%%
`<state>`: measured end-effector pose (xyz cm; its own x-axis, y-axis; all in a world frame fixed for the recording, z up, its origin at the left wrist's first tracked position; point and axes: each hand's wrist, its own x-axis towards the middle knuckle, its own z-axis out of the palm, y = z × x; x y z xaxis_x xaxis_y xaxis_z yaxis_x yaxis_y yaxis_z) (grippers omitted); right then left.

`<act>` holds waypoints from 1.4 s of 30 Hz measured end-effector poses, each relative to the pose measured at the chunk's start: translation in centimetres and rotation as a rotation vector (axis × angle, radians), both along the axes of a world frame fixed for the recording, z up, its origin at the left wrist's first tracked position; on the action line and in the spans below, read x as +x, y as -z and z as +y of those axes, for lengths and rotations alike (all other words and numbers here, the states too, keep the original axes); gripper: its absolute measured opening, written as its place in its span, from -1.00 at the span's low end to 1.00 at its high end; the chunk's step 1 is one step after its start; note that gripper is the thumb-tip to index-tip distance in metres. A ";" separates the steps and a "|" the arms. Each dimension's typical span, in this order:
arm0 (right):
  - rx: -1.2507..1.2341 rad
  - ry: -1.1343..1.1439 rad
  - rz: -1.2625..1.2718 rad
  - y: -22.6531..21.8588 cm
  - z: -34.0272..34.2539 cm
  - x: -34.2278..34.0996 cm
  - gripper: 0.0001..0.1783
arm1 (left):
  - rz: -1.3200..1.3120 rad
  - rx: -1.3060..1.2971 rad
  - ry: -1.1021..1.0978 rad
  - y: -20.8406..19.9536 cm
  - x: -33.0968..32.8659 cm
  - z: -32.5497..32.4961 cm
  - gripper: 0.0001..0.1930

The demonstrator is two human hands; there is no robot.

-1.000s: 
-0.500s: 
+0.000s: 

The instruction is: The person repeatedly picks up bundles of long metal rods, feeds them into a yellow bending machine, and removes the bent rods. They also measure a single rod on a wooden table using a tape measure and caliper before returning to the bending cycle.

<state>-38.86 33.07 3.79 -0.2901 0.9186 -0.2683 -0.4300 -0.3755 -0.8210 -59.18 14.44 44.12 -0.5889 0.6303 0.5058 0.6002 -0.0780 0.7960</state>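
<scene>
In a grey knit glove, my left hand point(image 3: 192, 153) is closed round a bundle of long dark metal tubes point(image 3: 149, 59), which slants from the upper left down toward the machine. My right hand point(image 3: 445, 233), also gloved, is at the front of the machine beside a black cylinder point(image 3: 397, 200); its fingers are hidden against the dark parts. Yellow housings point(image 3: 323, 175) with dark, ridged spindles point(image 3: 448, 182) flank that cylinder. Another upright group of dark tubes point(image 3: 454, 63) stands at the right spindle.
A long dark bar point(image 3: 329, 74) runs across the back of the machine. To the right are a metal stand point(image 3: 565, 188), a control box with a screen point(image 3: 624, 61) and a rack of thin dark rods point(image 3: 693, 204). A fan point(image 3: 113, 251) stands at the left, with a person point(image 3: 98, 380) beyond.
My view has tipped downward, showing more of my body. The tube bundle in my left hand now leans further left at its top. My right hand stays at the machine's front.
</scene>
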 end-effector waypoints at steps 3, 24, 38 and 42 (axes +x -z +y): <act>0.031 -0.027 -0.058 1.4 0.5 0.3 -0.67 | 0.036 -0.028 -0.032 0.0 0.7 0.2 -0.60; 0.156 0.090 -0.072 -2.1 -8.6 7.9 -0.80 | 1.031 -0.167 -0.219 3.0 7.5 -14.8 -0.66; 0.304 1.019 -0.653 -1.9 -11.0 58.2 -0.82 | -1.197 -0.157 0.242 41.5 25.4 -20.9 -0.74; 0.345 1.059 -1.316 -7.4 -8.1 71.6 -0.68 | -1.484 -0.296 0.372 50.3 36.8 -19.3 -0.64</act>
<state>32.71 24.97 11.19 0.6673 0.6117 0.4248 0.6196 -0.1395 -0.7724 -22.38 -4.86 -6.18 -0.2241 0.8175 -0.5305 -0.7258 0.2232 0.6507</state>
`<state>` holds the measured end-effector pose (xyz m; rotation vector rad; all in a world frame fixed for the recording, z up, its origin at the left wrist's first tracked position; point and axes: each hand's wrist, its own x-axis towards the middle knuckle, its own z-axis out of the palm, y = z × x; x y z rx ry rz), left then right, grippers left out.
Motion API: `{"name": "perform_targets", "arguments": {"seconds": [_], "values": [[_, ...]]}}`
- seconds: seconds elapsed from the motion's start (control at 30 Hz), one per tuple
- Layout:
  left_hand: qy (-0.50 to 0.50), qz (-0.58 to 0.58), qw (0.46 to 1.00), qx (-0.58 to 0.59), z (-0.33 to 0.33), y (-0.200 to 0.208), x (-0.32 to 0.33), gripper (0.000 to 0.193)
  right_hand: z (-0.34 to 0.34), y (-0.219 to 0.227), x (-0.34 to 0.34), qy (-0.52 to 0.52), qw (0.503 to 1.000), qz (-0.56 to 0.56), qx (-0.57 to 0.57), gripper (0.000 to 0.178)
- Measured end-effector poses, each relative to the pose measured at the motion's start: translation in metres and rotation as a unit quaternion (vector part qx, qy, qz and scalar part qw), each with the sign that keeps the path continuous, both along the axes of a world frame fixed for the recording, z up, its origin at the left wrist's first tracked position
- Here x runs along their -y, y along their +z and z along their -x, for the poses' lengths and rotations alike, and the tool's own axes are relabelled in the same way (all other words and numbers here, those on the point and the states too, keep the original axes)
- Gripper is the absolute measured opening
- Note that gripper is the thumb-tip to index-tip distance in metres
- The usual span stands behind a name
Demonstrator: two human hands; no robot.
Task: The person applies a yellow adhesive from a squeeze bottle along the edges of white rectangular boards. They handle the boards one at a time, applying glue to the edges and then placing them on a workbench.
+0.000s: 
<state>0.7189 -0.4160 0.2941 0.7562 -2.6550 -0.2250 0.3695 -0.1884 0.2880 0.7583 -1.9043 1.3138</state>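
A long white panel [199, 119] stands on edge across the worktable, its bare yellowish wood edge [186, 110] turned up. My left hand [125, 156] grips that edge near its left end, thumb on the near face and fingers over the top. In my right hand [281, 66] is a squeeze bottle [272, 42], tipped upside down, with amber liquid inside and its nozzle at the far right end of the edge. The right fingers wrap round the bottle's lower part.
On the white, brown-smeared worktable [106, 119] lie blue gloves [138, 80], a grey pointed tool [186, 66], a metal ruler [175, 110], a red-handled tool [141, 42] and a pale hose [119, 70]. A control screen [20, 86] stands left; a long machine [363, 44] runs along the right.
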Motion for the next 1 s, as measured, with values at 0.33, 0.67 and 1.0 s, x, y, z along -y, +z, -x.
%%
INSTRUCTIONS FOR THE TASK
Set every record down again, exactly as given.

OUTPUT
`<state>`: measured end-effector pose (xyz cm; its own x-axis, y-axis; all in a world frame fixed for the recording, z up, its origin at the left wrist's first tracked position; point and axes: each hand's wrist, its own x-axis towards the middle knuckle, its own z-axis out of the palm, y = z × x; x y z xaxis_x xaxis_y xaxis_z yaxis_x yaxis_y yaxis_z) (grippers omitted); right then left.

`<act>` holds waypoints from 1.4 s of 30 Hz measured end-effector poses, each relative to the pose measured at the chunk's start: translation in centimetres and rotation as a rotation vector (axis × angle, radians), both along the axes of a world frame fixed for the recording, z up, its origin at the left wrist's first tracked position; on the action line and in the spans below, read x as +x, y as -z and z as +y of those axes, for lengths and rotations alike (all other words and numbers here, the states too, keep the original axes); gripper: its absolute measured opening, written as its place in its span, from -1.00 at the span's low end to 1.00 at its high end; the chunk's step 1 is one step after its start; note that gripper is the thumb-tip to index-tip distance in metres. A ";" separates the steps and a "|" the arms. Each dimension's typical span, in this order:
arm0 (right):
  - rx: -1.2507..1.2341 rad
  - ry: -1.1343..1.1439 rad
  - rz: -1.2625..1.2718 rad
  - y: -22.6531..21.8588 cm
  - z: -34.0272..34.2539 cm
  - x: -34.2278..34.0996 cm
  - gripper: 0.0001..0.1783
arm1 (left):
  - rz: -1.3200..1.3120 rad
  - rx: -1.3060..1.2971 rad
  - ry: -1.1021..1.0978 rad
  - y: -20.8406..19.9536 cm
  - x: -33.0968..32.8659 cm
  - z: -32.5497..32.4961 cm
  - gripper: 0.0001..0.1930

The demonstrator is two human hands; there is no robot.

-1.000s: 
-0.500s: 
+0.000s: 

The instruction is: The person repeatedly picks up bundles of long metal rods, feeds them into a yellow bending machine, and removes the bent rods. They also measure a single rod on a wooden table using a tape measure and caliper before returning to the bending cycle.

<state>-38.86 33.07 3.79 -0.2901 0.9186 -0.2683 -0.4300 -0.3755 -0.8210 -59.18 14.44 44.12 -0.5889 0.6303 0.5058 0.6002 -0.0780 0.7960</state>
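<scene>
In a grey knit glove, my left hand point(image 3: 192, 153) is closed round a bundle of long dark metal tubes point(image 3: 149, 59), which slants from the upper left down toward the machine. My right hand point(image 3: 445, 233), also gloved, is at the front of the machine beside a black cylinder point(image 3: 397, 200); its fingers are hidden against the dark parts. Yellow housings point(image 3: 323, 175) with dark, ridged spindles point(image 3: 448, 182) flank that cylinder. Another upright group of dark tubes point(image 3: 454, 63) stands at the right spindle.
A long dark bar point(image 3: 329, 74) runs across the back of the machine. To the right are a metal stand point(image 3: 565, 188), a control box with a screen point(image 3: 624, 61) and a rack of thin dark rods point(image 3: 693, 204). A fan point(image 3: 113, 251) stands at the left, with a person point(image 3: 98, 380) beyond.
My view has tipped downward, showing more of my body. The tube bundle in my left hand now leans further left at its top. My right hand stays at the machine's front.
</scene>
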 end-effector waypoints at steps 3, 24, 38 and 42 (axes +x -z +y): <act>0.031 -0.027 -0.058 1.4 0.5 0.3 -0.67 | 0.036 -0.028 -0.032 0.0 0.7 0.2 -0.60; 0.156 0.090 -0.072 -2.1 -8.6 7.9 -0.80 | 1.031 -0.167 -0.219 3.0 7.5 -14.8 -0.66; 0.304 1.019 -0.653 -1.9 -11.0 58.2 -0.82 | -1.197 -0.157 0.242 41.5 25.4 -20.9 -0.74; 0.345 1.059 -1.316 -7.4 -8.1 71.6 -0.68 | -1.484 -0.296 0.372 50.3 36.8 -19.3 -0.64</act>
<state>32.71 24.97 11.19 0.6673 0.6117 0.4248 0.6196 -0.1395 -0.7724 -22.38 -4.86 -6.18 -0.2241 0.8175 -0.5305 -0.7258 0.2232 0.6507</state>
`<state>` holds the measured end-effector pose (xyz m; rotation vector rad; all in a world frame fixed for the recording, z up, its origin at the left wrist's first tracked position; point and axes: each hand's wrist, its own x-axis towards the middle knuckle, its own z-axis out of the palm, y = z × x; x y z rx ry rz), left then right, grippers left out.
Motion API: `{"name": "perform_targets", "arguments": {"seconds": [_], "values": [[_, ...]]}}`
- seconds: seconds elapsed from the motion's start (control at 30 Hz), one per tuple
- Layout:
  left_hand: qy (-0.50 to 0.50), qz (-0.58 to 0.58), qw (0.46 to 1.00), qx (-0.58 to 0.59), z (-0.33 to 0.33), y (-0.200 to 0.208), x (-0.32 to 0.33), gripper (0.000 to 0.193)
  right_hand: z (-0.34 to 0.34), y (-0.219 to 0.227), x (-0.34 to 0.34), qy (-0.52 to 0.52), qw (0.503 to 1.000), qz (-0.56 to 0.56), qx (-0.57 to 0.57), gripper (0.000 to 0.178)
- Measured end-effector poses, each relative to the pose measured at the motion's start: translation in metres and rotation as a unit quaternion (vector part qx, qy, qz and scalar part qw), each with the sign that keeps the path continuous, both along the axes of a world frame fixed for the recording, z up, its origin at the left wrist's first tracked position
- Here x runs along their -y, y along their +z and z along their -x, for the poses' lengths and rotations alike, and the tool's own axes are relabelled in the same way (all other words and numbers here, those on the point and the states too, keep the original axes)
- Gripper is the absolute measured opening
- Note that gripper is the thumb-tip to index-tip distance in metres
- The usual span stands behind a name
Demonstrator: two human hands; no robot.
Task: The person applies a yellow adhesive from a squeeze bottle along the edges of white rectangular boards. They handle the boards one at a time, applying glue to the edges and then placing them on a workbench.
+0.000s: 
<state>0.7189 -0.4160 0.2941 0.7562 -2.6550 -0.2250 0.3695 -0.1884 0.2880 0.7583 -1.9043 1.3138</state>
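A long white panel [199, 119] stands on edge across the worktable, its bare yellowish wood edge [186, 110] turned up. My left hand [125, 156] grips that edge near its left end, thumb on the near face and fingers over the top. In my right hand [281, 66] is a squeeze bottle [272, 42], tipped upside down, with amber liquid inside and its nozzle at the far right end of the edge. The right fingers wrap round the bottle's lower part.
On the white, brown-smeared worktable [106, 119] lie blue gloves [138, 80], a grey pointed tool [186, 66], a metal ruler [175, 110], a red-handled tool [141, 42] and a pale hose [119, 70]. A control screen [20, 86] stands left; a long machine [363, 44] runs along the right.
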Motion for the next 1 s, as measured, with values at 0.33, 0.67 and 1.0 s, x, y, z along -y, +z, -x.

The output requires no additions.